The Uncomfortable Question Fans Have About Sleeves Dying On Altered Carbon

Fans may never get an Altered Carbon season 3, but that doesn't mean the questions about the cyberpunk series are going to stop. After all, Altered Carbon left season 2 on a cliffhanger. Regardless of how the series concluded, audience members are still curious about one of the show's most intriguing technologies: Stacks and sleeves.

A stack, for those who need a refresher, is a copy of a person's consciousness. A person's memories — and everything about this person — are digitally stored on a stack. A stack then goes into a sleeve (a body). As long as a stack isn't damaged, it can go in and out of an unlimited amount of these vessels, despite the severity of the sleeve's damage. Just because a sleeve is damaged or "dies," however, that doesn't mean a person in the Altered Carbon universe also dies — as long as a stack remains intact, that is.

Takeshi Kovacs' timeline might muddy the waters for people who have never seen the show, as he's played by multiple actors, but his journey from one vessel to the next fully displays what it means to never die on Altered Carbon. The richest people of the Altered Carbon universe made immortality a possibility, and although audience members are just supposed to accept the fact that these people have found a way to live forever (and ever and ever), questions about stacks and sleeves remain.

What actually happens to stacks when people die on Altered Carbon?

A Reddit user posting under the handle u/whiskeyjkilo brought up a valid question about dying on Altered Carbon: "After your sleeve death, and you get put into storage — Do you experience a time in your cortical stack in a sort of waiting period, somewhat like VR, or do you just jump to your new sleeve regardless of the time between sleeve death and being spun up as if there was no gap?"

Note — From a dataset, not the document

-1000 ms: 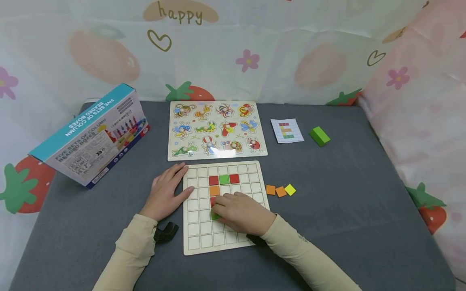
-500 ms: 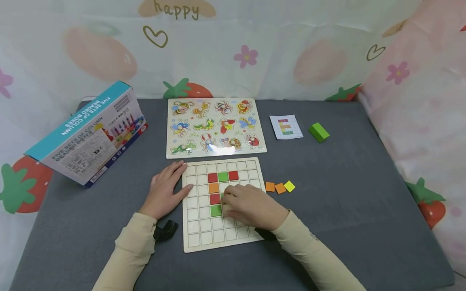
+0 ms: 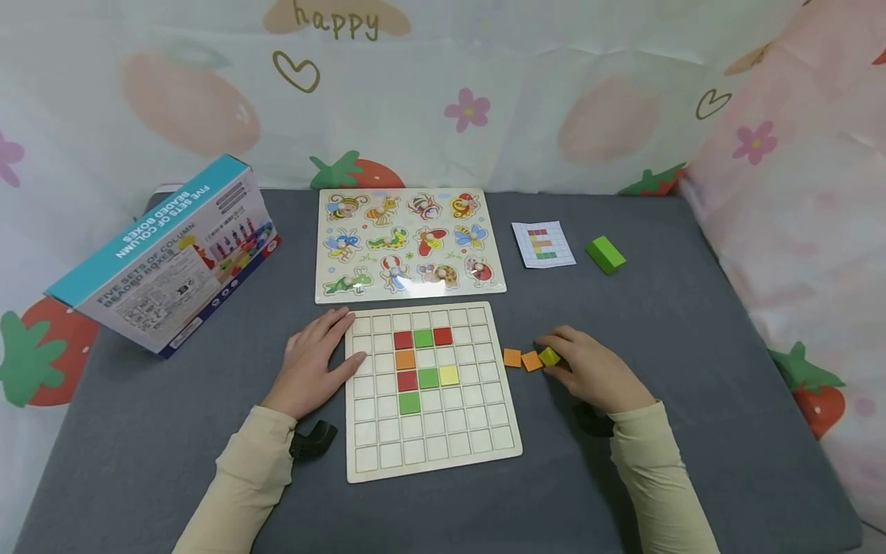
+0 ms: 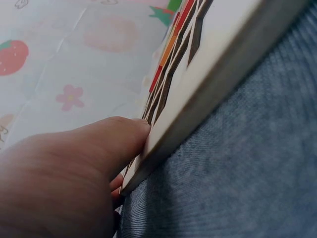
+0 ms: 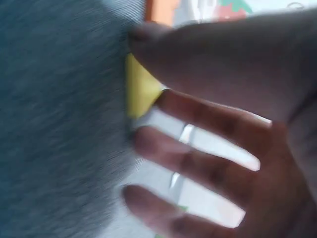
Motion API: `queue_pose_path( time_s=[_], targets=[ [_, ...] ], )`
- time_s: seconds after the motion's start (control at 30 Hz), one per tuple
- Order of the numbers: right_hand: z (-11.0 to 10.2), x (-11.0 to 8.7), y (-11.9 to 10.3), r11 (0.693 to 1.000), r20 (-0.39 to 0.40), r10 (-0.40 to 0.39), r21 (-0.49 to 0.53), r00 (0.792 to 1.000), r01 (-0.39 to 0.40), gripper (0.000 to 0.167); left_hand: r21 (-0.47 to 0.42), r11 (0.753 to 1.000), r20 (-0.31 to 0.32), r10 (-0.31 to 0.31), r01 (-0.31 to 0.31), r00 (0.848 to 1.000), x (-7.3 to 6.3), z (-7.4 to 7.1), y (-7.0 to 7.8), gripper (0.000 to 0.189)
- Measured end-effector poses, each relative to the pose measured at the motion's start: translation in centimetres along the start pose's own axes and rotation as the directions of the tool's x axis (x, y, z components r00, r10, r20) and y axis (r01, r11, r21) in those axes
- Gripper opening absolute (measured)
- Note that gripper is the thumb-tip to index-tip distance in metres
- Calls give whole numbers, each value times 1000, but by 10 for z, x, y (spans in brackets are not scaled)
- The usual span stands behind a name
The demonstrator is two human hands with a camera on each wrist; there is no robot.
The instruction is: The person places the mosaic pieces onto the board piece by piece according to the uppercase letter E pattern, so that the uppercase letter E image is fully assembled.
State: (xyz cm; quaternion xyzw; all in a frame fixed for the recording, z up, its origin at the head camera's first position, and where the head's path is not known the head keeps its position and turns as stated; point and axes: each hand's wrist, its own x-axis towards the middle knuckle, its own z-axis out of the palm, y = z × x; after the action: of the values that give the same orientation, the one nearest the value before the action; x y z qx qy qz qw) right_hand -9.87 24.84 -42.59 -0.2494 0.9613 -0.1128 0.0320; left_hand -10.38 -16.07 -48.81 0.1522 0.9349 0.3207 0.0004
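Note:
My left hand (image 3: 313, 367) rests at the left edge of a pale wooden grid board (image 3: 434, 466), fingers fairly straight; in the left wrist view its thumb (image 4: 121, 141) lies against the board's rim. Coloured square tiles sit in the grid: red, green and red across the top, an orange tile (image 3: 404, 359) below, then a row of red, green and yellow, and a green tile (image 3: 409, 402) under that. To the right of the board, my right hand (image 3: 601, 371) pinches a loose yellow tile (image 3: 549, 356) between thumb and forefinger, its other fingers spread in the right wrist view.
Two loose orange tiles (image 3: 531, 362) lie between the board and my right hand. Behind the board is an insect picture puzzle (image 3: 411, 245). A printed pattern card (image 3: 543, 245) and a green block (image 3: 605, 255) lie at back right, a large box (image 3: 173, 254) at back left.
My right hand has left the board and moved right to the loose yellow tile. A green and a yellow tile now show in the row where it was. My left hand stays put.

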Motion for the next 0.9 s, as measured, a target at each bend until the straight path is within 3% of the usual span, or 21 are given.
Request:
queue_pose_path(
  time_s=[0.23,0.4,0.9],
  targets=[
    [5,-4,8,1000,-31,5,-19,1000,-5,27,2,1000,6,-8,8,1000,-1,0,0,67],
    [5,-8,10,998,4,64,-9,998,-64,28,1,1000,7,-6,6,1000,0,1,0,67],
    [-4,-13,0,994,34,94,52,995,-95,26,-1,1000,10,-3,3,1000,1,-1,1,67]
  ],
)
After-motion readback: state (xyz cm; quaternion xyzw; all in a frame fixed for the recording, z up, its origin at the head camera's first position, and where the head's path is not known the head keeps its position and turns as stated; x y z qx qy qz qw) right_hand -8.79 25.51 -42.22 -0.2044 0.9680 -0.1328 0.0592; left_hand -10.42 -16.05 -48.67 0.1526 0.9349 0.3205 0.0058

Another user responded, "I'm pretty sure it's no gap. The people have violent reactions if they did a violent death. So it's like it just happened." From there, suffice it to say things get complicated, with another user writing, "My counter to this (totally playing Devil's advocate here): In the first episode, where Tak is at the reacclimation center. He is taking to Ortega about the little girl who was given the older lady's sleeve. When her parents confront the prison personnel about it, you hear the girl say (paraphrased) "No Daddy! Don't put me back in the dark!" That would suggest a period of awareness while in cold storage. IMO, the writing does a bit of a flip flop on this, and leaves it as clear as mud..."

This is, unfortunately, one of the biggest problems about a series getting unplugged (pun intended) before its time. Fans will never know what actually happens when a sleeve dies and a stack is put on ice. Whether it's similar to a hard drive being turned off or more closely related to a period of limbo, the show's creators never fully explained this concept and, as pointed out above, the show jumps back and forth. More than likely, a stack is similar to a hard drive and when it's removed from a sleeve, all thought process is turned off. Since the series leaves this up for interpretation, it will always remain a debate.

At the same time, that's also one of the beauties of a dystopian world: Audience members will always wonder how the characters arrived in a post-apocalyptic world, how they're surviving, and how advanced their technology is. In Altered Carbon's case, the technology is so advanced that it's unimaginable to the real world — but that makes for great conversation and fan theory fodder.